Records from a data source
[Start of section]
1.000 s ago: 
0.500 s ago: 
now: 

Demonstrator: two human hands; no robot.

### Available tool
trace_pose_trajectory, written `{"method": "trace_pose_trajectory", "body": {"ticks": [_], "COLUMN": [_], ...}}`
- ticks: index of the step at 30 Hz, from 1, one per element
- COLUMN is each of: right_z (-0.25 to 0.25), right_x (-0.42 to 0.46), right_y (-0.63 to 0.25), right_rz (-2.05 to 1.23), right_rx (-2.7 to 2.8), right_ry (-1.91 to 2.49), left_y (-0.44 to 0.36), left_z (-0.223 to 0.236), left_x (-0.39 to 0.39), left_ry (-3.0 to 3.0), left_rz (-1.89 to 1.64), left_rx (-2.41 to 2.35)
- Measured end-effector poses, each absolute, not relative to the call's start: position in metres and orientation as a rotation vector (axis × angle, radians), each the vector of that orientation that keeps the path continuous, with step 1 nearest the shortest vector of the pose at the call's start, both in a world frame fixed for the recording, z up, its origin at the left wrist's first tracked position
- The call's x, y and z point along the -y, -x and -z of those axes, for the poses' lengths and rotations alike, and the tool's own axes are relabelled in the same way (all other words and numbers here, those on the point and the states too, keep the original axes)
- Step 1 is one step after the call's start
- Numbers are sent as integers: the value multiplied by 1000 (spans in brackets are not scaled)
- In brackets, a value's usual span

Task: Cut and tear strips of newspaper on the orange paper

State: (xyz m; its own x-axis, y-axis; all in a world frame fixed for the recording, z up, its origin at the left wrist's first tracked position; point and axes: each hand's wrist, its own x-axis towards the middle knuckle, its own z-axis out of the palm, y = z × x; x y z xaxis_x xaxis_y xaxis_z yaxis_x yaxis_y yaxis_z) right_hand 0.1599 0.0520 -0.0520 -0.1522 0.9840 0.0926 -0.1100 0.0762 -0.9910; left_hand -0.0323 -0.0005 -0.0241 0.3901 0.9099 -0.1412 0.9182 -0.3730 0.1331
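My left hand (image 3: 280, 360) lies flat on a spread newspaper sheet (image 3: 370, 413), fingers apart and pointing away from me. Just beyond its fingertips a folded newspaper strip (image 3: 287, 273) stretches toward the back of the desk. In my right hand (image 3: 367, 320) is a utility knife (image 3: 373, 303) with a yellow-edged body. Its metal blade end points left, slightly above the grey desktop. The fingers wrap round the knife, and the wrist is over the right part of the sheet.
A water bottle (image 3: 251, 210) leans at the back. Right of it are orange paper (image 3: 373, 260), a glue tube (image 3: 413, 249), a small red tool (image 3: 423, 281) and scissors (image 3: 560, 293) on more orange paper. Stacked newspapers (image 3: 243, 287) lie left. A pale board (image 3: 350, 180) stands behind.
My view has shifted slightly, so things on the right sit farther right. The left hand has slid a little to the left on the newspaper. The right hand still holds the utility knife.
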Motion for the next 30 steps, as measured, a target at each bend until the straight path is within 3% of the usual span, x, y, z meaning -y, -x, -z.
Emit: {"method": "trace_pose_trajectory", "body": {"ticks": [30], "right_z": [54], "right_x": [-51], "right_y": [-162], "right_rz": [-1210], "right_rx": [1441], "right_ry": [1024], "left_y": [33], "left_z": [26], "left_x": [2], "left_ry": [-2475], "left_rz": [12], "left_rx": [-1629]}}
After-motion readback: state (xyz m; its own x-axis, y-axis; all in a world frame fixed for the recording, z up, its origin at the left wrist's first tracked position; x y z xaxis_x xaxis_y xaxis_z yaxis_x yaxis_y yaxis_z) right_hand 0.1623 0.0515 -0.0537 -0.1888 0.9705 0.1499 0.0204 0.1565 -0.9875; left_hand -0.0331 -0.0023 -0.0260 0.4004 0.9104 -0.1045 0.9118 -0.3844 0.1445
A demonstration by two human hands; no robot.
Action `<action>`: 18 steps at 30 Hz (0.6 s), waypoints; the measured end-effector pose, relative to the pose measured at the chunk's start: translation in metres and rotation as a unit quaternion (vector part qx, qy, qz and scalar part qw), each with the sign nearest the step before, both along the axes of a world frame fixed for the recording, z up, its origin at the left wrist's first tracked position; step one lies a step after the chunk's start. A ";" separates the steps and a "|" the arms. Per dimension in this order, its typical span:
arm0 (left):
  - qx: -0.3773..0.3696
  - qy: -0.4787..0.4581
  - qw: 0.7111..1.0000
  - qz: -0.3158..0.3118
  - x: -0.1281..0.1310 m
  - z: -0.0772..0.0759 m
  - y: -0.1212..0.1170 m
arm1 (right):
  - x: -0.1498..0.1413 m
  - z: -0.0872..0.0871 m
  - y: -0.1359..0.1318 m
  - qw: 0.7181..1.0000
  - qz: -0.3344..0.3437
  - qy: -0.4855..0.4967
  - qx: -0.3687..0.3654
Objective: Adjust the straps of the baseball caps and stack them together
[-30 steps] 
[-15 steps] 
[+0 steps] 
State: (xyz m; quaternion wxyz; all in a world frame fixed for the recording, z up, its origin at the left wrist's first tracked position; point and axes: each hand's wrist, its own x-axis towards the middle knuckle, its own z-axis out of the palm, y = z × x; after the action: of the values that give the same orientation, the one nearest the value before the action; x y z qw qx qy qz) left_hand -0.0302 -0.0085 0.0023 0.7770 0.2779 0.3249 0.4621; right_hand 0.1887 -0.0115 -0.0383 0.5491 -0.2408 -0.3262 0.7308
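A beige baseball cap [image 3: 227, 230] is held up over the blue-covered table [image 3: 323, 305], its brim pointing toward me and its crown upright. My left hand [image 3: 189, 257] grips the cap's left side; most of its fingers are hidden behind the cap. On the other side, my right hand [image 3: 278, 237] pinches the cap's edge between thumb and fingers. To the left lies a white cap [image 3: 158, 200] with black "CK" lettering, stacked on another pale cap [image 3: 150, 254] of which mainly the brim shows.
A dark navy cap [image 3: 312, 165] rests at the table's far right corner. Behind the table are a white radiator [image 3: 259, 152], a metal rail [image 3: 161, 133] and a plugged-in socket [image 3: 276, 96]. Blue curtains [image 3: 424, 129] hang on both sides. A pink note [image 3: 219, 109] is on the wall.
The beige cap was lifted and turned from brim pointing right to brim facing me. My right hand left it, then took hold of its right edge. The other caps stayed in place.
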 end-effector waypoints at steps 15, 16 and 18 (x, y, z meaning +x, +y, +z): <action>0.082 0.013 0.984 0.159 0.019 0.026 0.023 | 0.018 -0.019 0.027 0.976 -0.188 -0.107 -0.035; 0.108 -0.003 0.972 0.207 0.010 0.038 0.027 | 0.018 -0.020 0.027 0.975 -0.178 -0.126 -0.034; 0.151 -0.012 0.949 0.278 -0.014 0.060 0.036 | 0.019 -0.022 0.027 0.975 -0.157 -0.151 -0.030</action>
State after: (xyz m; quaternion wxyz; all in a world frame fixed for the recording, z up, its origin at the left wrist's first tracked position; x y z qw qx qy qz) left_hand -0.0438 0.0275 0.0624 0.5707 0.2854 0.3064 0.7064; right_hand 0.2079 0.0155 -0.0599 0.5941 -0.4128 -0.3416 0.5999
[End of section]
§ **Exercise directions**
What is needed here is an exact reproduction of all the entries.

§ **Exercise result**
1.000 s ago: 
0.500 s ago: 
now: 

Demonstrator: two human hands; no robot.

### Available tool
trace_pose_trajectory, written `{"method": "trace_pose_trajectory", "body": {"ticks": [_], "COLUMN": [_], ...}}`
- ticks: index of the step at 30 Hz, from 1, one per element
- COLUMN is each of: right_z (-0.25 to 0.25), right_x (-0.42 to 0.46), right_y (-0.63 to 0.25), right_rz (-2.05 to 1.23), right_rx (-2.7 to 2.8), right_ry (-1.91 to 2.49), left_y (-0.44 to 0.36), left_z (-0.223 to 0.236), left_x (-0.39 to 0.39), left_ry (-3.0 to 3.0), left_rz (-1.89 to 1.64), left_rx (-2.41 to 2.35)
- Measured end-effector poses, each absolute, not relative to the call's start: position in metres and orientation as a rotation vector (axis × angle, radians), each the vector of that orientation that keeps the path continuous, with step 1 nearest the shortest vector of the pose at the call's start, both in a world frame fixed for the recording, z up, its origin at the left wrist's first tracked position
- The call's x, y and z point along the -y, -x and -z of those axes, for the poses' lengths and rotations alike, and the tool's own axes are relabelled in the same way (all other words and numbers here, those on the point and the states too, keep the original axes)
- Step 1 is one step after the call's start
- Numbers are sent as integers: the value multiplied by 1000 (spans in brackets are not scaled)
- In brackets, a value's usual span

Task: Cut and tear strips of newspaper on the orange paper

State: (xyz m; its own x-axis, y-axis; all in a world frame fixed for the recording, z up, its origin at the left wrist's first tracked position; point and axes: each hand's wrist, its own x-axis towards the middle knuckle, its own z-axis out of the palm, y = z × x; x y z xaxis_x xaxis_y xaxis_z yaxis_x yaxis_y yaxis_z) right_hand 0.1599 0.0520 -0.0520 -0.1522 0.9840 0.0926 -0.1100 0.0762 -0.9910; left_hand -0.0323 -0.0005 -0.0241 0.3901 0.9099 -0.1412 0.9182 -0.3730 0.1331
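My left hand (image 3: 280, 360) lies flat on a spread newspaper sheet (image 3: 370, 413), fingers apart and pointing away from me. Just beyond its fingertips a folded newspaper strip (image 3: 287, 273) stretches toward the back of the desk. In my right hand (image 3: 367, 320) is a utility knife (image 3: 373, 303) with a yellow-edged body. Its metal blade end points left, slightly above the grey desktop. The fingers wrap round the knife, and the wrist is over the right part of the sheet.
A water bottle (image 3: 251, 210) leans at the back. Right of it are orange paper (image 3: 373, 260), a glue tube (image 3: 413, 249), a small red tool (image 3: 423, 281) and scissors (image 3: 560, 293) on more orange paper. Stacked newspapers (image 3: 243, 287) lie left. A pale board (image 3: 350, 180) stands behind.
My view has shifted slightly, so things on the right sit farther right. The left hand has slid a little to the left on the newspaper. The right hand still holds the utility knife.
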Motion for the next 30 steps, as measured, a target at each bend until the straight path is within 3% of the usual span, x, y, z meaning -y, -x, -z.
Emit: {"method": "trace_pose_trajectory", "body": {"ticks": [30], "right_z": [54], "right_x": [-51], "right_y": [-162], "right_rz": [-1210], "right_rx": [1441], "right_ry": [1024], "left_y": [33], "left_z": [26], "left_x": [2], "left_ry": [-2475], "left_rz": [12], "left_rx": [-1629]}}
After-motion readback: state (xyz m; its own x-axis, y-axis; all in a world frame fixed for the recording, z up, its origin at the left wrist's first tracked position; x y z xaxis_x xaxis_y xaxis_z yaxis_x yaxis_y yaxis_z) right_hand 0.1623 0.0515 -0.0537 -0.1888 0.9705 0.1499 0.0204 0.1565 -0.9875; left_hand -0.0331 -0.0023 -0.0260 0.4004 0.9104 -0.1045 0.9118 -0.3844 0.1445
A demonstration by two human hands; no robot.
Action `<action>`: 18 steps at 30 Hz (0.6 s), waypoints; the measured end-effector pose, relative to the pose measured at the chunk's start: translation in metres and rotation as a unit quaternion (vector part qx, qy, qz and scalar part qw), each with the sign nearest the step before, both along the axes of a world frame fixed for the recording, z up, its origin at the left wrist's first tracked position; step one lies a step after the chunk's start. A ";" separates the steps and a "|" the arms. Per dimension in this order, its typical span:
arm0 (left):
  - qx: -0.3773..0.3696
  - qy: -0.4787..0.4581
  - qw: 0.7111..1.0000
  - qz: -0.3158..0.3118
  - x: -0.1281..0.1310 m
  - z: -0.0772..0.0759 m
  - y: -0.1212..0.1170 m
arm1 (right):
  - x: -0.1498..0.1413 m
  - z: -0.0872..0.0871 m
  - y: -0.1359..0.1318 m
  - qw: 0.7181..1.0000
  - qz: -0.3344..0.3437
  - qy: -0.4855..0.4967
  - qx: -0.3687..0.3654
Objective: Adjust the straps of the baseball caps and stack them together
[-30 steps] 
[-15 steps] 
[+0 steps] 
State: (xyz m; quaternion wxyz; all in a world frame fixed for the recording, z up, its origin at the left wrist's first tracked position; point and axes: each hand's wrist, its own x-axis towards the middle knuckle, its own z-axis out of the palm, y = z × x; after the action: of the values that give the same orientation, the one nearest the value before the action; x y z qw qx qy qz) left_hand -0.0302 -0.0085 0.0023 0.7770 0.2779 0.3249 0.4621; right_hand 0.1887 -0.0115 -0.0383 0.5491 -0.2408 -0.3262 0.7308
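A beige baseball cap [image 3: 227, 230] is held up over the blue-covered table [image 3: 323, 305], its brim pointing toward me and its crown upright. My left hand [image 3: 189, 257] grips the cap's left side; most of its fingers are hidden behind the cap. On the other side, my right hand [image 3: 278, 237] pinches the cap's edge between thumb and fingers. To the left lies a white cap [image 3: 158, 200] with black "CK" lettering, stacked on another pale cap [image 3: 150, 254] of which mainly the brim shows.
A dark navy cap [image 3: 312, 165] rests at the table's far right corner. Behind the table are a white radiator [image 3: 259, 152], a metal rail [image 3: 161, 133] and a plugged-in socket [image 3: 276, 96]. Blue curtains [image 3: 424, 129] hang on both sides. A pink note [image 3: 219, 109] is on the wall.
The beige cap was lifted and turned from brim pointing right to brim facing me. My right hand left it, then took hold of its right edge. The other caps stayed in place.
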 end-effector waypoints at steps 15, 16 and 18 (x, y, z meaning +x, +y, +z): <action>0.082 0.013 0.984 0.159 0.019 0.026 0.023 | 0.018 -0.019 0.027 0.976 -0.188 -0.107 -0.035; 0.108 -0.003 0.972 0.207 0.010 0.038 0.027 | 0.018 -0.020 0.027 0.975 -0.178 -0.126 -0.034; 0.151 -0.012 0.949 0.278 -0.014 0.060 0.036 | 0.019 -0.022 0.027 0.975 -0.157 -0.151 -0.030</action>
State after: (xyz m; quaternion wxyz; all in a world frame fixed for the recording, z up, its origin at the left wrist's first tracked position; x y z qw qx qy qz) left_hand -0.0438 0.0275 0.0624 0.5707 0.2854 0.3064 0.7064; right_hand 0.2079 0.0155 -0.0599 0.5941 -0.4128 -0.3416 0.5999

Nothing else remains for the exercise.